With the ease of much practice, Nick divested himself of his boots, circled to the other side of the bed, and slid beneath the counterpane. How he wished he could undo the events of the last few days, and that he could start again from the last time he’d shared a bed with Lucy, when they’d been trapped in the fairy bower at Madame St. Cloud’s.
Chapter Sixteen
A GENTLE buzzing near her ear woke Lucy from a heavy sleep. Reluctantly she opened her eyes, and the world swam before her. Despite the blurring, she recognized the bedroom; it was Mrs. Selkirk’s. The counterpane beneath her fingers was the same one that had covered her the night before. A candle burned by the bedside, providing some illumination in the darkness. From beyond the half-closed door, she could hear voices.
Lucy gingerly turned toward the door to hear what they were saying, and her head throbbed in response. Gently, she reached up and fingered her temple. She could feel a swath of bandages over her brow. Slowly, she traced the neat edges of the soft linen. She must have struck her head. Gradually her vision grew clearer, and the low buzzing grew more annoying. She turned toward its source and felt every inch of skin tingle when she found Nick’s face no more than a foot from her own.

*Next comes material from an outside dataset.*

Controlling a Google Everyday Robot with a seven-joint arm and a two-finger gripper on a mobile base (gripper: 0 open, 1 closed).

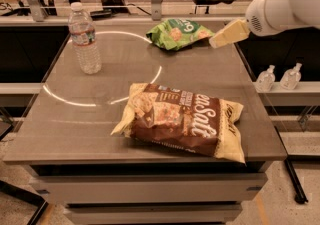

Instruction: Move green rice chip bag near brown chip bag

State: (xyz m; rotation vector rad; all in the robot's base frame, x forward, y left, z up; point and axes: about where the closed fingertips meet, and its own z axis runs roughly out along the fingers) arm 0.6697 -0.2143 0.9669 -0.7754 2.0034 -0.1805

Lucy’s heartbeat accelerated, which exacerbated the pounding in her head. He was snoring again. His face was relaxed in sleep, but where repose made most men look boyish, he appeared more mature and handsome than ever. The candlelight lent soft shadows to his face, obscuring the tops of his high cheekbones and the firm line of his chin. She tried to lift her head from the pillow, prepared to protest his presence in the bed, but a wave of nausea rolled over her, and she sank back instead.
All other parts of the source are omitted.